## [Work task]
Would you output the entries below only from the line containing "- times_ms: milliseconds" through the line containing "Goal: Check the", exactly as they stand and with both ends included?

▼

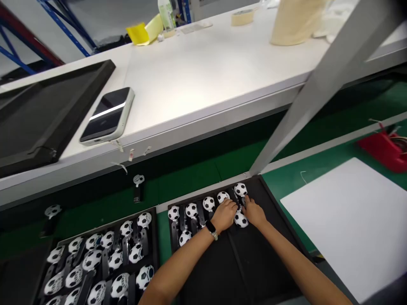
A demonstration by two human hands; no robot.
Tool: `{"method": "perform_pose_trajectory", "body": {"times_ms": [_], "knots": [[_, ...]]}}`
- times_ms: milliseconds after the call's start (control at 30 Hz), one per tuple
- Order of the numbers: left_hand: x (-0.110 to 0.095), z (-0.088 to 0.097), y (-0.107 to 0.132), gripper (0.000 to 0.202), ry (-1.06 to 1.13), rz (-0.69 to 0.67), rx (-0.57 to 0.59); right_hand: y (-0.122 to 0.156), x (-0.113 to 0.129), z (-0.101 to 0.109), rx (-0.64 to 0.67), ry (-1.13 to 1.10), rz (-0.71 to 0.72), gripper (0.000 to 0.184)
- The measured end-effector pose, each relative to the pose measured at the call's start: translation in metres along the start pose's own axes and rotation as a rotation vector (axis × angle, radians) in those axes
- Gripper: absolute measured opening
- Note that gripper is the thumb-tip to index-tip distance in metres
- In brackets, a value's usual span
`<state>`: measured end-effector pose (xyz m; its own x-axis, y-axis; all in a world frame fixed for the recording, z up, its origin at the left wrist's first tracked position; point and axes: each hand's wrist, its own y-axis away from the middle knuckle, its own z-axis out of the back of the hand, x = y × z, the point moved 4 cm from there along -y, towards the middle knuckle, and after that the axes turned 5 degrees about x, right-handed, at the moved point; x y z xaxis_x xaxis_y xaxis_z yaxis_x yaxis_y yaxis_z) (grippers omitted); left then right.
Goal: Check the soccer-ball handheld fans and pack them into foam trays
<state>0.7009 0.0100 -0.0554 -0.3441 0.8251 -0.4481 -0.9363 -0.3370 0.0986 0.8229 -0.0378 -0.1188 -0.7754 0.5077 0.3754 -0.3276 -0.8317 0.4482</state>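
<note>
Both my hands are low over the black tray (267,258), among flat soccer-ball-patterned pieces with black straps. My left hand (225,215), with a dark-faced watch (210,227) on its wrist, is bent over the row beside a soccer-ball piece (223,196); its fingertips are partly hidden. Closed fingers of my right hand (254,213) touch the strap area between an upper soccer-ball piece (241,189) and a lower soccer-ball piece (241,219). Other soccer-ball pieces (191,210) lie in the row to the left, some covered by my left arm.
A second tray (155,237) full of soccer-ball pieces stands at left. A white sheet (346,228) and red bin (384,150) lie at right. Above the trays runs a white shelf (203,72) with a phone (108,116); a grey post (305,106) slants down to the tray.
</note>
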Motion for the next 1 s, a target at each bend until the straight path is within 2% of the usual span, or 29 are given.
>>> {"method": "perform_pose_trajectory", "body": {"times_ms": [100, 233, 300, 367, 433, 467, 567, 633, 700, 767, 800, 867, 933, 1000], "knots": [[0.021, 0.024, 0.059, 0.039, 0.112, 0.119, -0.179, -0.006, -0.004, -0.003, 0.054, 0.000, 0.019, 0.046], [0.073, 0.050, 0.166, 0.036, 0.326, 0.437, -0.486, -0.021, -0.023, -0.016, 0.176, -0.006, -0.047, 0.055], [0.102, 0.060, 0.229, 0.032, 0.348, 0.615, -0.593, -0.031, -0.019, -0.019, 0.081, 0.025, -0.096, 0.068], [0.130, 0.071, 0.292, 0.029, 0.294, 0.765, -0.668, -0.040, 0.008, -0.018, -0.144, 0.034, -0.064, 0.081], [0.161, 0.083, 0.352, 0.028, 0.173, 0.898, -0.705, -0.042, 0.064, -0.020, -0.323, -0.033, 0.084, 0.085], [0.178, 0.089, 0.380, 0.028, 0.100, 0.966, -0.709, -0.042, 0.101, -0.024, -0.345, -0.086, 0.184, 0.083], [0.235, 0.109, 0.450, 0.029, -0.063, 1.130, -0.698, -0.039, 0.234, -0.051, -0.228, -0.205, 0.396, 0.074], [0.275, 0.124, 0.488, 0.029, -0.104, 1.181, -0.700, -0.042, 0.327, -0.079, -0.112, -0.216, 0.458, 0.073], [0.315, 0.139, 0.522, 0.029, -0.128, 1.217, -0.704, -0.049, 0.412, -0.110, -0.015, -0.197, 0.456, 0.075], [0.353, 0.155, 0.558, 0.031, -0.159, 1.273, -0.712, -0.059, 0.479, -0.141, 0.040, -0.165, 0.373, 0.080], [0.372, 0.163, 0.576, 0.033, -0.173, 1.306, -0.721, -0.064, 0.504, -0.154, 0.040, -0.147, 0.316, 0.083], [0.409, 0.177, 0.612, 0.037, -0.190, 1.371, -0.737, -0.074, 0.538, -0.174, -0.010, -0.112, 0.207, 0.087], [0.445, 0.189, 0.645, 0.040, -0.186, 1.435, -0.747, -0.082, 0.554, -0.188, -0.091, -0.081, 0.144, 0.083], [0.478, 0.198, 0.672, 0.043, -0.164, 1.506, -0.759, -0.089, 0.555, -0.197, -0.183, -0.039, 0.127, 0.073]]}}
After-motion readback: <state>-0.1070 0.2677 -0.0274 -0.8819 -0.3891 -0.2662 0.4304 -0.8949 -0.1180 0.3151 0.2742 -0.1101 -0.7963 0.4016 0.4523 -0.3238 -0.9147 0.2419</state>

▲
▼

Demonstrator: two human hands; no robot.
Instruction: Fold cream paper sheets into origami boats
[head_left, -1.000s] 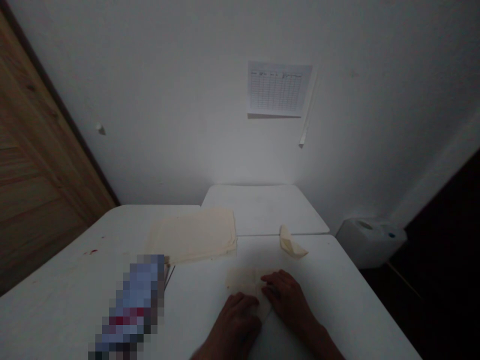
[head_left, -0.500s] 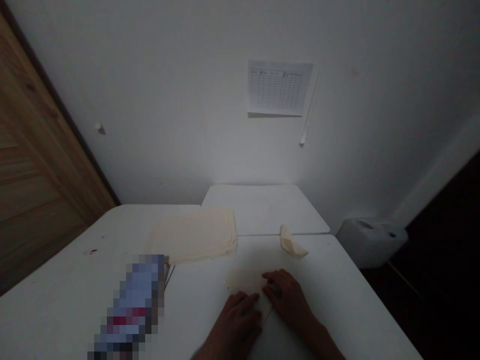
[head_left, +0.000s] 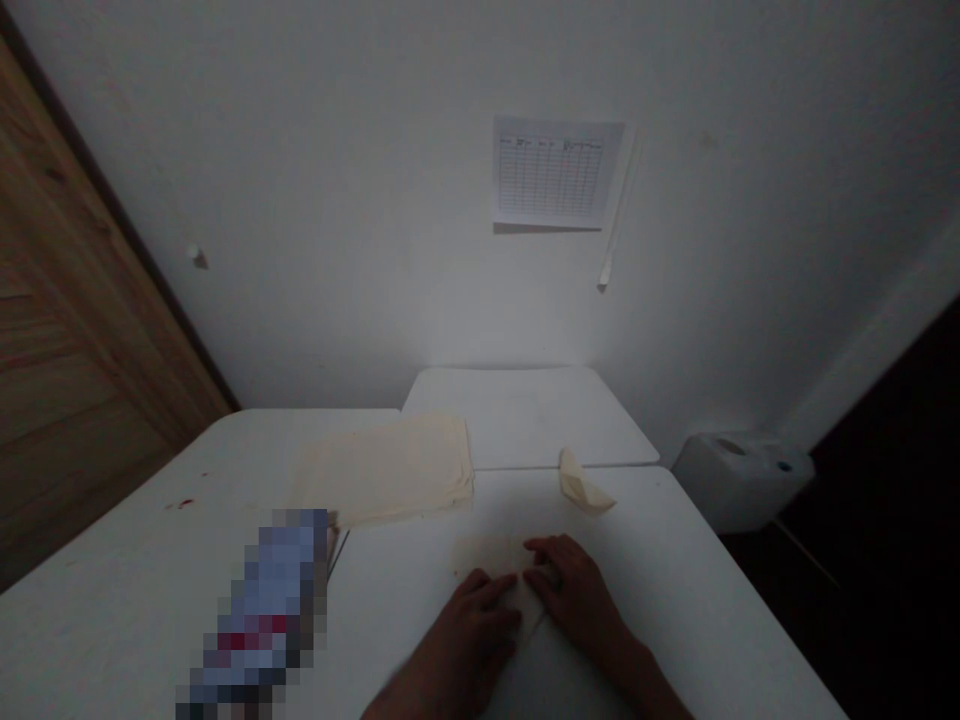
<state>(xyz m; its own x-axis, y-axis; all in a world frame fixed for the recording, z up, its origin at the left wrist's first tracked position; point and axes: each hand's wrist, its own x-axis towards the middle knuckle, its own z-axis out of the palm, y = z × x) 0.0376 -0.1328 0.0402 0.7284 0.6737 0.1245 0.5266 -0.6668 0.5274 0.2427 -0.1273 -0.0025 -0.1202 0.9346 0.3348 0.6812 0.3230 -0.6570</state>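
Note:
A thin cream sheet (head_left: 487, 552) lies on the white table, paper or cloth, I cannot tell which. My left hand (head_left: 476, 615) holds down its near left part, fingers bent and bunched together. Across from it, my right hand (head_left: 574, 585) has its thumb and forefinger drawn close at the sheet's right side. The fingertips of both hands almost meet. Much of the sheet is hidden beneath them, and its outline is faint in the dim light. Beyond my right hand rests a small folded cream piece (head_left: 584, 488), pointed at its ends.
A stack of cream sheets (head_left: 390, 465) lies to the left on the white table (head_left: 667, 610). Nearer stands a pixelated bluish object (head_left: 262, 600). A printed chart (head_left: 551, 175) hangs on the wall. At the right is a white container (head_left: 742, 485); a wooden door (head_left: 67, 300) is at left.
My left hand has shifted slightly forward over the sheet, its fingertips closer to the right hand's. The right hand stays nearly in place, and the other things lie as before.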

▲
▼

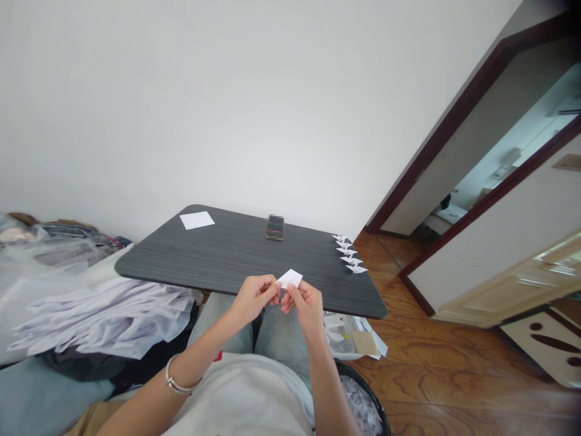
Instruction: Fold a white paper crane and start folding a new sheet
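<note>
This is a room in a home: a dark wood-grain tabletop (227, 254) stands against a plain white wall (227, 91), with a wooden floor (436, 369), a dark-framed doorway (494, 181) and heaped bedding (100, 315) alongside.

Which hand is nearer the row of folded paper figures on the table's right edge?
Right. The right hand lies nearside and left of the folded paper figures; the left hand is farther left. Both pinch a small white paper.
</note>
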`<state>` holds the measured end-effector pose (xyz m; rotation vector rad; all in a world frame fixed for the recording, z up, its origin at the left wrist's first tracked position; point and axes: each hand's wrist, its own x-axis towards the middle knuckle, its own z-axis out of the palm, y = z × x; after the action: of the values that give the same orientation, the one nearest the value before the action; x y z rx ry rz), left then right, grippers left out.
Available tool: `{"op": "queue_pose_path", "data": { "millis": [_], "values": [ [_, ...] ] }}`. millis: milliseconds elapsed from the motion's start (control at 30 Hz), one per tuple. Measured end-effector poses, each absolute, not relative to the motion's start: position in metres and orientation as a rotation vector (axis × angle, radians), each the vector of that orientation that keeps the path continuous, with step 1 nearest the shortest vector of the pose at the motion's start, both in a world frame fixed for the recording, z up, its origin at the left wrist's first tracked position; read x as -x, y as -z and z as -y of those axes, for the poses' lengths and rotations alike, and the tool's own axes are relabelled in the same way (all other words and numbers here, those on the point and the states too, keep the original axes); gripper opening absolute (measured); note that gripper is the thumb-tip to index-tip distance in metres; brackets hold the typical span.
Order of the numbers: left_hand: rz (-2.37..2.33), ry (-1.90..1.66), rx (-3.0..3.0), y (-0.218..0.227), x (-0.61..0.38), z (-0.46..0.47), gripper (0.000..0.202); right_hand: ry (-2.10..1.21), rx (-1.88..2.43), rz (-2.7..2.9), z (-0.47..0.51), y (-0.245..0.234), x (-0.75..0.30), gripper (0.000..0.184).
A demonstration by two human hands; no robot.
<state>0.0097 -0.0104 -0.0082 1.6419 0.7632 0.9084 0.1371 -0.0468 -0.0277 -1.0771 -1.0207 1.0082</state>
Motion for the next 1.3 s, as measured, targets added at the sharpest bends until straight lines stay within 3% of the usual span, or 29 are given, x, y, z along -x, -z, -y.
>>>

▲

## [Solution]
- times_ms: milliseconds after the call's start (control at 30 Hz), one per tuple
- Order of the numbers: left_hand: x (-0.110 to 0.095), z (-0.088 to 0.097), y (-0.107 to 0.132), gripper (0.000 to 0.202), ry (-1.06 to 1.13), rz (-0.69 to 0.67), rx (-0.57 to 0.59); right_hand: y (-0.122 to 0.156), x (-0.113 to 0.129), z (-0.101 to 0.109), rx (-0.64 to 0.67), ry (-1.13 to 1.10), rz (-0.71 to 0.72), gripper (0.000 to 0.184)
- The measured end-effector pose, each relative to the pose measured at the call's start: translation in metres along the start pose's own axes and rotation as a rotation vector (axis × angle, radians) in those axes
- Gripper: absolute measured opening
- Note that gripper is the thumb-tip to index-tip distance in metres
- In brackets, a value's usual span
`<state>`: measured end-effector pose (xyz m; its own x-axis, y-axis; all in a world frame fixed for the recording, z up, its origin at the left wrist's first tracked position; point and axes: each hand's wrist, its own y-axis away from the middle knuckle, its own z-axis out of the back of the hand, x = y × z, the point moved 4 cm from there along -y, towards the middle knuckle, and after that the axes turned 5 degrees about x, right-handed, at the moved point; x y z xaxis_x xaxis_y xaxis_z yaxis_x yaxis_y yaxis_z) (grippers omitted); left then right.
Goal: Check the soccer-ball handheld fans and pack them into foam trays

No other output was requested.